• [TASK DESCRIPTION]:
Restrict the output to the lines below starting at the one that contains "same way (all" and ending at the one that contains "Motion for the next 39", and restate them word for word, both ends included.
[Opening MATERIAL FOR THIS EXERCISE section]
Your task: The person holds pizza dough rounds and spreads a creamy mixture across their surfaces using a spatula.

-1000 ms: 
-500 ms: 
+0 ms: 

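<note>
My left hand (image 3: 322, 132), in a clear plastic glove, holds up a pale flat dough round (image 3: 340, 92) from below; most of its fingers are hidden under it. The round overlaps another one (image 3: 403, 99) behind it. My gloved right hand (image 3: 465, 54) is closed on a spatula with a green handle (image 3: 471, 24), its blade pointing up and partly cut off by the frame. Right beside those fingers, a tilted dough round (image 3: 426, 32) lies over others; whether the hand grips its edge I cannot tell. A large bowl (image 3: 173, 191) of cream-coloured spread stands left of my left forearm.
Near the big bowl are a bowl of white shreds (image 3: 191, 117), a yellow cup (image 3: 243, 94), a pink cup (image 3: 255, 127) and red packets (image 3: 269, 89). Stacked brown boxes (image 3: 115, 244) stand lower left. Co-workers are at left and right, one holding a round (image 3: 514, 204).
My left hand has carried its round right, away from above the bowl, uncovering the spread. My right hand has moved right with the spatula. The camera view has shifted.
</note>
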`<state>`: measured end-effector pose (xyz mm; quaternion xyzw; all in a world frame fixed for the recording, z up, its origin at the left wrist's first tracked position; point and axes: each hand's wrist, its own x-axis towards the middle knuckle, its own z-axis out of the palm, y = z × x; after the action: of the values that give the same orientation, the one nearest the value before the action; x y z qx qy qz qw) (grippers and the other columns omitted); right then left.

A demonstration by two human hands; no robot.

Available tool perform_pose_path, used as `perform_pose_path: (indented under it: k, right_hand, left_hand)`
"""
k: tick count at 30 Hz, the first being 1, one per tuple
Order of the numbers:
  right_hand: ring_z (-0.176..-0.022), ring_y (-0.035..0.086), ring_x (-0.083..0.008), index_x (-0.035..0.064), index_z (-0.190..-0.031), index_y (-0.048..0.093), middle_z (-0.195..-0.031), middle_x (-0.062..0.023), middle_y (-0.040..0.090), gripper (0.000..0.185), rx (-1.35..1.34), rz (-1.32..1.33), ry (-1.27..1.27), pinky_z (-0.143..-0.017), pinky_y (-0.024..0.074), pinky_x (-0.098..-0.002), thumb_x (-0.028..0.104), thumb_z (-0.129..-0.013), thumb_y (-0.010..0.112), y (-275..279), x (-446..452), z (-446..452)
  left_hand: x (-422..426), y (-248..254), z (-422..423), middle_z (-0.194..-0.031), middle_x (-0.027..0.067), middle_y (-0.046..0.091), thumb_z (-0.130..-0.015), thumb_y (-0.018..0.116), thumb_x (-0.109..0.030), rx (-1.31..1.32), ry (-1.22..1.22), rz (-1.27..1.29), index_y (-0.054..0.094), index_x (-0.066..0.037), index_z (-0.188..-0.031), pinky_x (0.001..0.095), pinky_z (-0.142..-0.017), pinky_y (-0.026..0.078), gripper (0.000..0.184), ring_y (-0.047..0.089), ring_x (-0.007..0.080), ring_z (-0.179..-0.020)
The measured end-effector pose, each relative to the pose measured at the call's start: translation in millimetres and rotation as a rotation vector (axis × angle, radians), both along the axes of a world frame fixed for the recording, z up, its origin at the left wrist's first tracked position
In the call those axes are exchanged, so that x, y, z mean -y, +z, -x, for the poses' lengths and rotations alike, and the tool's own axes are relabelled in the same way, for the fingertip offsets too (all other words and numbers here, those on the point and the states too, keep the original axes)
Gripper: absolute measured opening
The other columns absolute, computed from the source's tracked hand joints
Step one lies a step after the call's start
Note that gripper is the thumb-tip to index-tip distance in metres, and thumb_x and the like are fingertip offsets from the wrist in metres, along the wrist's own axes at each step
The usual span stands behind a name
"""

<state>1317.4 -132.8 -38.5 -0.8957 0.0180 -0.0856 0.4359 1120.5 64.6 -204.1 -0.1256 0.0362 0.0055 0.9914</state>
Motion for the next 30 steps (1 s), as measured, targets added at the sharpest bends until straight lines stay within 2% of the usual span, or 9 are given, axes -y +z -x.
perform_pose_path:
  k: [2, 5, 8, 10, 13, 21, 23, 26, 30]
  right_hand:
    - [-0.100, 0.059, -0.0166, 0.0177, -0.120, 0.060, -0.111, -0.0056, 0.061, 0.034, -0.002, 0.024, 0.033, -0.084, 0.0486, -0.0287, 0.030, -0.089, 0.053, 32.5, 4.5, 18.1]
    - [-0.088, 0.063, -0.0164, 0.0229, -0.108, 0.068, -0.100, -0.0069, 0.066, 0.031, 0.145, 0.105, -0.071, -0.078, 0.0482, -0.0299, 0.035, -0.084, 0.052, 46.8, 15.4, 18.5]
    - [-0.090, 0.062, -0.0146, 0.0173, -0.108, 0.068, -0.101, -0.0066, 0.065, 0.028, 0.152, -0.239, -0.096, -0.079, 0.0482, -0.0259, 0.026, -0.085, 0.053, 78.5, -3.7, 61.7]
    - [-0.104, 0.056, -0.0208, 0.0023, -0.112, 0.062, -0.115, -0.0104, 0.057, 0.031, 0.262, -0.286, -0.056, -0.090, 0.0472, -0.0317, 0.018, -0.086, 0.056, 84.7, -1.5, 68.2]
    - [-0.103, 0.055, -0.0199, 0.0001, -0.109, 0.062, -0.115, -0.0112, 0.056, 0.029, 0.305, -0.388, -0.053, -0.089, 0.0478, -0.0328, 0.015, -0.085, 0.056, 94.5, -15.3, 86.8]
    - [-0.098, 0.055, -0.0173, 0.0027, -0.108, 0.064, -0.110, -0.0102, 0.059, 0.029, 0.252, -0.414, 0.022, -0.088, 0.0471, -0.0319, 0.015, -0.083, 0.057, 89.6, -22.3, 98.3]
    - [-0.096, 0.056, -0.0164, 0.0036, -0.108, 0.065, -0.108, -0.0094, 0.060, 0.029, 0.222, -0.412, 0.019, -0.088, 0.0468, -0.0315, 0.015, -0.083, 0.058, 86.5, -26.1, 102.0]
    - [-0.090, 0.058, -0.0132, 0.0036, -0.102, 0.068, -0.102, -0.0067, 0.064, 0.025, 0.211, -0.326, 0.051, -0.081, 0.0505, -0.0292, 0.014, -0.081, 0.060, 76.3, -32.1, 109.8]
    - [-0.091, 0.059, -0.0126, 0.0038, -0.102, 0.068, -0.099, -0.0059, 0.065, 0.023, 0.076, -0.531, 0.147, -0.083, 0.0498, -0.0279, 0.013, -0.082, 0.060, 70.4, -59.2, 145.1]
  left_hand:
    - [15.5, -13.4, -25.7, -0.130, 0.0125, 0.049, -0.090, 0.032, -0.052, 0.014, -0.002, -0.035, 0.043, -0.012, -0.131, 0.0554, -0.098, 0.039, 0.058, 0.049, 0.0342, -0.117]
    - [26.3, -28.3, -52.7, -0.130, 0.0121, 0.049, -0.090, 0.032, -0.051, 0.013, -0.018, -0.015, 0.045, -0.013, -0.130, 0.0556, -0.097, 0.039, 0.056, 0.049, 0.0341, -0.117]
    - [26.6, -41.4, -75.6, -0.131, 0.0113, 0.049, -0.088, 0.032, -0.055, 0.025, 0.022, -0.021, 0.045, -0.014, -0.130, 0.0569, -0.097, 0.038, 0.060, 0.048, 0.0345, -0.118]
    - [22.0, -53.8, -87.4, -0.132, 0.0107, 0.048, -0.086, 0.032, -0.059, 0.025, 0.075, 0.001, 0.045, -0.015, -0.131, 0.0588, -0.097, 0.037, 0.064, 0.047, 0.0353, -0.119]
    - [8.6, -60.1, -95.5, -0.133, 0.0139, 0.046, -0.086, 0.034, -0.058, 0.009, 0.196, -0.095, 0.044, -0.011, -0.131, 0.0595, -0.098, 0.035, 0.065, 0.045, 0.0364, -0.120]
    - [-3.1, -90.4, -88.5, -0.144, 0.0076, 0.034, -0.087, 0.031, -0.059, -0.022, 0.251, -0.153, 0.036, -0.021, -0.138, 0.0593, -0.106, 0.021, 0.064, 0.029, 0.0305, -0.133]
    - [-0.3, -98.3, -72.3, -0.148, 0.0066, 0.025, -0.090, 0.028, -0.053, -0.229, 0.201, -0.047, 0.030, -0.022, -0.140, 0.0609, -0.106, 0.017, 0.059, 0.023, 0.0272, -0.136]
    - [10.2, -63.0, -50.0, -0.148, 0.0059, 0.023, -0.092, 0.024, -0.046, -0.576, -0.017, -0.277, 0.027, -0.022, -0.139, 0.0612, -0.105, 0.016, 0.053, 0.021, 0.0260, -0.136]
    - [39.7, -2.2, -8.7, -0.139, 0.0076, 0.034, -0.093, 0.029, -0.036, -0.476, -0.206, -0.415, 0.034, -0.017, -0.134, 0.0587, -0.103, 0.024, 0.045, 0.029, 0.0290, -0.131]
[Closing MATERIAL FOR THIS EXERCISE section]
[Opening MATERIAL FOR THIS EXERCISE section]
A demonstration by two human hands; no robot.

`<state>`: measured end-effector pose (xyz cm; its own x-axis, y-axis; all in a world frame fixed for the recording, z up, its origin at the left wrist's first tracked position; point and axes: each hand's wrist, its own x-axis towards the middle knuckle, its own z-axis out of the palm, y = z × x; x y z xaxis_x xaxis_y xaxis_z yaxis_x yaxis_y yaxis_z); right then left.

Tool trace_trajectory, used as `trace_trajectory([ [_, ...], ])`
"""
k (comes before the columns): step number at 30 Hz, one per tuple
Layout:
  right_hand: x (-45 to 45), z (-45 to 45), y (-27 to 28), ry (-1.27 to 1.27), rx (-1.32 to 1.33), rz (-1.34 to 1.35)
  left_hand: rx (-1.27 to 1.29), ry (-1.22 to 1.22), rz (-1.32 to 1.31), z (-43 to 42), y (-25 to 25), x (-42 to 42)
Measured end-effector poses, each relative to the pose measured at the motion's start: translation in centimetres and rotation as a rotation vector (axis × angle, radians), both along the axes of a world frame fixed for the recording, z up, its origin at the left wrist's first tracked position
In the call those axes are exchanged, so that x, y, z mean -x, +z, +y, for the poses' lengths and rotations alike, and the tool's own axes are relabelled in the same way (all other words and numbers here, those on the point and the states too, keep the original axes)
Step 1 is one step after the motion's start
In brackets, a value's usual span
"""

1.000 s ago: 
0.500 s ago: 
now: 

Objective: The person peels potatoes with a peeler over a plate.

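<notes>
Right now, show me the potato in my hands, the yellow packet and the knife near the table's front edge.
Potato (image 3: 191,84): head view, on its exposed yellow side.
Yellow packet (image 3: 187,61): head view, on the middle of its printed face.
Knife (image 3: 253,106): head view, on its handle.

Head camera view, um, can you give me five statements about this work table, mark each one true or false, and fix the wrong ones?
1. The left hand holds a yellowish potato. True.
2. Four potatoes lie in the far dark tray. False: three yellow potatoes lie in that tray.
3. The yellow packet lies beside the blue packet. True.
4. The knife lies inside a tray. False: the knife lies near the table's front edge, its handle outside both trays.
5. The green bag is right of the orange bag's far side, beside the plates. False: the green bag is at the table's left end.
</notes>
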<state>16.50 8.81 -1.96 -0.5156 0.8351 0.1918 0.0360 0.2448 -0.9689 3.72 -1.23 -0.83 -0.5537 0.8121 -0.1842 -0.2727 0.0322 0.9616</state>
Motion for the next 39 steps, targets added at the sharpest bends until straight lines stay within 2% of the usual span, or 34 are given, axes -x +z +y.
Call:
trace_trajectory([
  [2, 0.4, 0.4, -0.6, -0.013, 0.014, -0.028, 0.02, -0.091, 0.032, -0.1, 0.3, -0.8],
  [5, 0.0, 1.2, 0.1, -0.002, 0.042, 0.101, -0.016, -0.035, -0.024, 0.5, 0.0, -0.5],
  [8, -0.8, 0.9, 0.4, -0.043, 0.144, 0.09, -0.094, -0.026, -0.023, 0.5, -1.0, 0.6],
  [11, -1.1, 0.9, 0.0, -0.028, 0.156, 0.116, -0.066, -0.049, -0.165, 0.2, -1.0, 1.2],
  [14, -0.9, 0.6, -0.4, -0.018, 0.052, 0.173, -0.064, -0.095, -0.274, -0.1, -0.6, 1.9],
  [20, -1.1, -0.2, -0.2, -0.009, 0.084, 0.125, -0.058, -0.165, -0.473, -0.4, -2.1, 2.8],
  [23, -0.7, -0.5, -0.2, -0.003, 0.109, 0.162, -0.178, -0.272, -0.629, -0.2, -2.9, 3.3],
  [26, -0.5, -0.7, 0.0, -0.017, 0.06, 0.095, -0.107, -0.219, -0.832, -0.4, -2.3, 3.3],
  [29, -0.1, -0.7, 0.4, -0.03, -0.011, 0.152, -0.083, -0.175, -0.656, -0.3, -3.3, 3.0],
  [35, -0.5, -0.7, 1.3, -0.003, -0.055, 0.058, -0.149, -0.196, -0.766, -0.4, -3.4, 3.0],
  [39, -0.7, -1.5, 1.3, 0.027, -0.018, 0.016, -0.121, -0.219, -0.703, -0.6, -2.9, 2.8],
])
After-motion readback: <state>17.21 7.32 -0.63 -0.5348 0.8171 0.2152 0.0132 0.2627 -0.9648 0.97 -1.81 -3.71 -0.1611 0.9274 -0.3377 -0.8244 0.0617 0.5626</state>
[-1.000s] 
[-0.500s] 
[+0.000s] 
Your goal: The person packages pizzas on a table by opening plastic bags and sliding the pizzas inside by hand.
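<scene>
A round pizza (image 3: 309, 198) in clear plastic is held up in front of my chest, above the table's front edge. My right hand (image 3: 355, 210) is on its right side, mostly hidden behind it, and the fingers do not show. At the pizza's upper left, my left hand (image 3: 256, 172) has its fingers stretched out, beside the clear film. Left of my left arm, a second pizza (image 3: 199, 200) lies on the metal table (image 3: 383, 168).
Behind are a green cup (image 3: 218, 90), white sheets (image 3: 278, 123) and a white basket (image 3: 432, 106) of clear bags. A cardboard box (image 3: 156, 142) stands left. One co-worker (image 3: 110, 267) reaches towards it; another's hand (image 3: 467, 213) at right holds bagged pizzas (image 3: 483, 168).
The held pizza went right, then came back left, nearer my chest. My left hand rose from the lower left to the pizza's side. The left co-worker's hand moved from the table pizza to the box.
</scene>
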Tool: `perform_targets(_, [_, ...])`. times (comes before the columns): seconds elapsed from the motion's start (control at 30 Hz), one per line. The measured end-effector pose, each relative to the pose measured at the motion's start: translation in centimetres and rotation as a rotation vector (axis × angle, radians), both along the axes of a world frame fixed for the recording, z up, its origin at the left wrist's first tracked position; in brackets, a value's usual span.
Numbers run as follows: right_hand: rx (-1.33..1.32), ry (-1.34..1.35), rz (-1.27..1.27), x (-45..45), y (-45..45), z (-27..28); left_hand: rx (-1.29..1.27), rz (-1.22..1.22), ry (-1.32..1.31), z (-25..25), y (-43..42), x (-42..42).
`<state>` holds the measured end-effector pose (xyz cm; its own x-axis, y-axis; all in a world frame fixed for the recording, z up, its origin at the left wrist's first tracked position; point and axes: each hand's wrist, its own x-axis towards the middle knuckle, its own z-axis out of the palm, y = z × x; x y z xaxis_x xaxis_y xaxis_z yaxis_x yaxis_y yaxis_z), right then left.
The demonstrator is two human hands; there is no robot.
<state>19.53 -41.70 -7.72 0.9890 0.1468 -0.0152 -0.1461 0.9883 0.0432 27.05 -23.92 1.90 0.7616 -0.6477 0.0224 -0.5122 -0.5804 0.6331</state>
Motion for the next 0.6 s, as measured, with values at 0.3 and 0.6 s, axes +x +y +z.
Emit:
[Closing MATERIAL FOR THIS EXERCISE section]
• [EXERCISE RESULT]:
In the call those axes are exchanged, so that x, y, z mean -x, +z, +y, for the poses' lengths and rotations alike, and the tool's own axes are relabelled in the same way (all other words and numbers here, those on the point and the states too, keep the original axes)
Step 1 is one step after the motion's start
In brackets, a value's usual span
"""

1.000 s ago: 
0.500 s ago: 
now: 

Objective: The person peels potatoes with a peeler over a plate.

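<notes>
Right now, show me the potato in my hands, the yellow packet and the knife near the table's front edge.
Potato (image 3: 191,84): head view, on its exposed yellow side.
Yellow packet (image 3: 187,61): head view, on the middle of its printed face.
Knife (image 3: 253,106): head view, on its handle.

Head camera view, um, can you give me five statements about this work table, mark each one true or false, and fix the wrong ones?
1. The left hand holds a yellowish potato. True.
2. Four potatoes lie in the far dark tray. False: three yellow potatoes lie in that tray.
3. The yellow packet lies beside the blue packet. True.
4. The knife lies inside a tray. False: the knife lies near the table's front edge, its handle outside both trays.
5. The green bag is right of the orange bag's far side, beside the plates. False: the green bag is at the table's left end.
</notes>
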<state>16.50 8.81 -1.96 -0.5156 0.8351 0.1918 0.0360 0.2448 -0.9689 3.72 -1.23 -0.83 -0.5537 0.8121 -0.1842 -0.2727 0.0322 0.9616</state>
Motion for the next 39 steps, targets added at the sharpest bends until straight lines stay within 2% of the usual span, or 34 are given, axes -x +z +y.

The requested output is now complete.